7. Debugging

Note that the usefulness and accuracy of the information within any debugger depends on your compilation options. If you have optimisation switched on then you may find that the line numbers listed in the debugging information do not correspond with the statements in your source code file. For debugging code we always recommend that you compile with optimisation switched off and the -g flag enabled to provide the most accurate information.

You may want to use an interactive session whilst debugging, in which case you are advised to also consult the section in the user guide on interactive jobs and productivity tips.

7.1 Available Debuggers

ARCHER has Cray ATP, DDT and lgdb installed.

7.2 Cray ATP

Cray ATP (Abnormal Termination Processing) is a tool that monitors your application and, in the event of an abnormal termination, it will collate the failure information from all the running processes into files for analysis.

With ATP enabled, in the event of abnormal termination, all of the stacktraces are gathered from the dying processes, analysed and collated into a single file called atpMergedBT.dot. In addition the stacktrace from the first process to die (hence the probable cause for the failure) is delivered to stderr.
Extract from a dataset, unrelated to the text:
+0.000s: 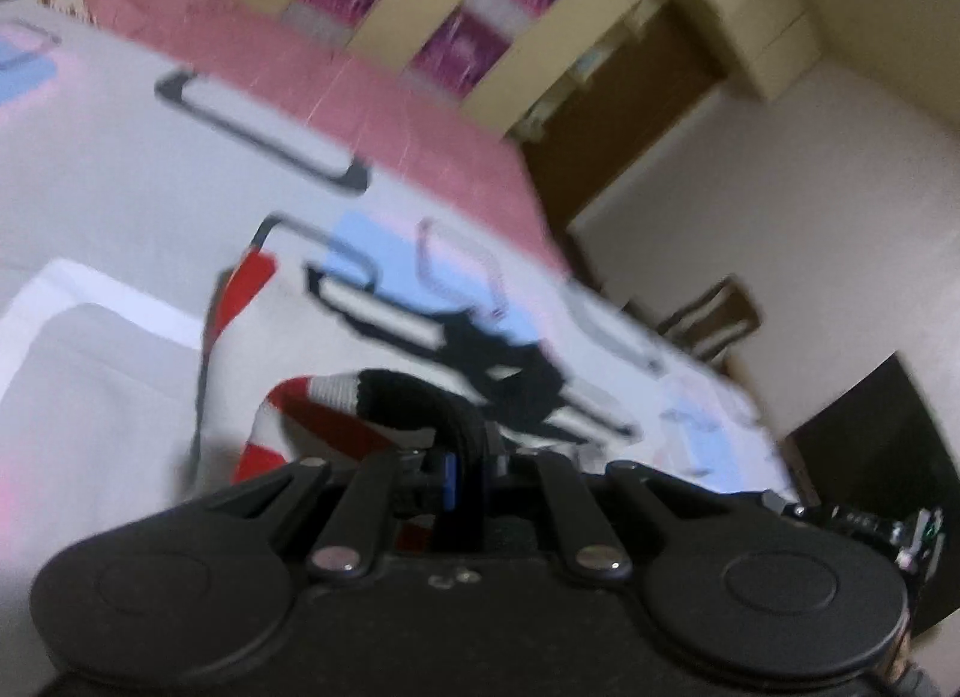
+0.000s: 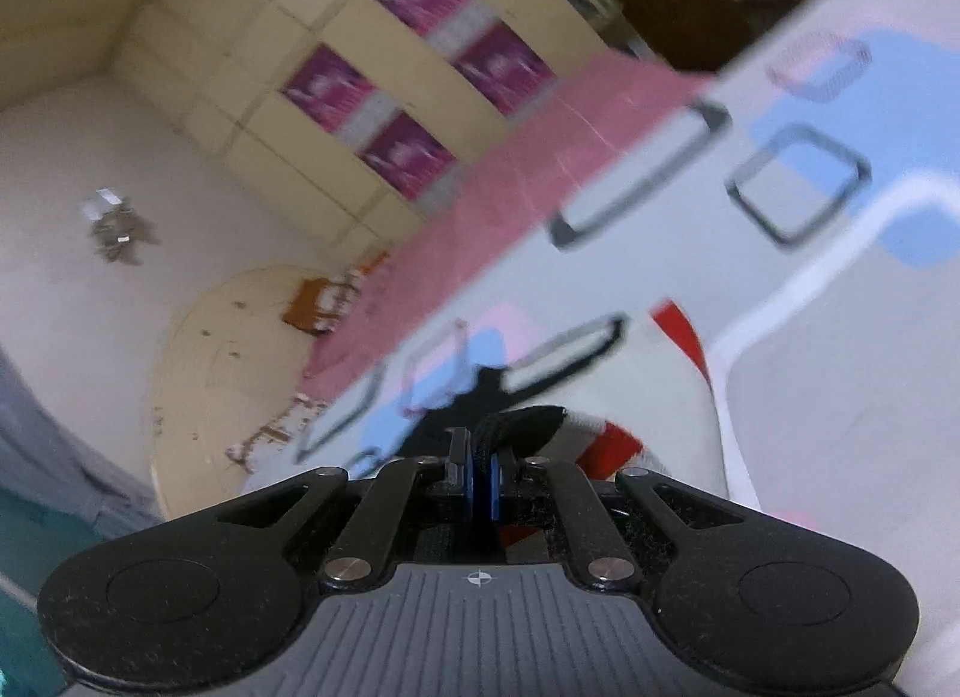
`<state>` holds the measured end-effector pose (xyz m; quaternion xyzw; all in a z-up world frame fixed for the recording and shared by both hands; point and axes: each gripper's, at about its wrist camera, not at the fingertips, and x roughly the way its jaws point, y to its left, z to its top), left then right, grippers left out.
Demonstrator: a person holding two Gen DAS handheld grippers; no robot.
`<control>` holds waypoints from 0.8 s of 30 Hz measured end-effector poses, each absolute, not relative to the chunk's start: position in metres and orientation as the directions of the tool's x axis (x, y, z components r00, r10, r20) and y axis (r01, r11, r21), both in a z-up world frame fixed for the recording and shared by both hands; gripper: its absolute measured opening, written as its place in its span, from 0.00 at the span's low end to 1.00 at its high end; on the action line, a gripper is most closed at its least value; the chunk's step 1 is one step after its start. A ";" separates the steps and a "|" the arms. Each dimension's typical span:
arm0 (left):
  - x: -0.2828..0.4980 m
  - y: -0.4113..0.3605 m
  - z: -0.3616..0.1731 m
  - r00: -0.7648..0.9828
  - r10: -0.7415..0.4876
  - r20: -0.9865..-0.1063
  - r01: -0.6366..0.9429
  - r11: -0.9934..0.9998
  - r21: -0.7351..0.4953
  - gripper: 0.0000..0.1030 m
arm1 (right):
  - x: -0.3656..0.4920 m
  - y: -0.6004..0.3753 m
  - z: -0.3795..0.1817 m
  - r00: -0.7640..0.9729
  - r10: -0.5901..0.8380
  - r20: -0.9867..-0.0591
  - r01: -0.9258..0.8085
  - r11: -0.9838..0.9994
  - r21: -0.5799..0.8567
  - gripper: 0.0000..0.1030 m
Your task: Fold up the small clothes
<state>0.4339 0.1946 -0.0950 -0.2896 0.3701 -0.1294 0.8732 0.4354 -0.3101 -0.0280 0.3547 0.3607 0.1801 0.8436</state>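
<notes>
Red, white and black knit fills the space ahead of both your tools: a small striped garment (image 1: 336, 415), lifted off a bed (image 1: 120, 169) spread with a white cover printed in pale blue patches and dark rounded rectangles. Your left gripper (image 1: 462, 475) has its jaws drawn together on the garment's black ribbed edge, which loops up over the fingertips in the left wrist view. Your right gripper (image 2: 478, 481) has its blue-padded jaws nearly closed, with the same black edge (image 2: 522, 427) pinched between them and the red and white stripes trailing off to the right. In both views the cloth hangs from the grip, with its lower part reaching down toward the cover, though motion blur hides whether it touches. A pink sheet (image 1: 336, 73) runs along the far side of the bed. Behind it stands a cream wardrobe (image 2: 252, 67) with magenta panels. A brown door (image 1: 624, 115) sits beside the wardrobe in the left wrist view. The right wrist view tilts steeply, showing white wall (image 2: 72, 217) to the left of the wardrobe.
</notes>
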 end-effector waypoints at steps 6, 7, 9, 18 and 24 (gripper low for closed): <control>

The atpMergedBT.dot file can be viewed using the stat-view command that is accessible by loading the stat module.

7.2.1 ATP Example

To enable ATP you should load the atp module in your job submission script and set the "ATP_ENABLED" environment variable to 1. i.e. you should include the following commands in your (bash) job submission script:

module load atp
export ATP_ENABLED=1

and then run your job using aprun as usual. Once your application has terminated abnormally you need to log into the service while exporting the X display back to your local machine (you must have an X server running locally) with:

ssh -Y username@archer.ac.uk

Load the stat module with:

module add stat

and view the merged stacktrace with:

stat atpMergedBT.dot

The stderr from your job should also contain useful information that has been processed by ATP.

7.3 STAT

The Stack Trace Analysis Tool (STAT) is a cross-platform debugging tool from the University of Wisconsin-Madison. ATP is based on the same technology as STAT, both are designed to gather and merge stack traces from a running application's parallel processes. The STAT tool can be useful when application seems to be deadlocked or stuck, i.e. they don't crash but they don't progress as expected, and it has been designed to scale to a very large number of processes. Full information on STAT, including use cases, is available at the STAT website.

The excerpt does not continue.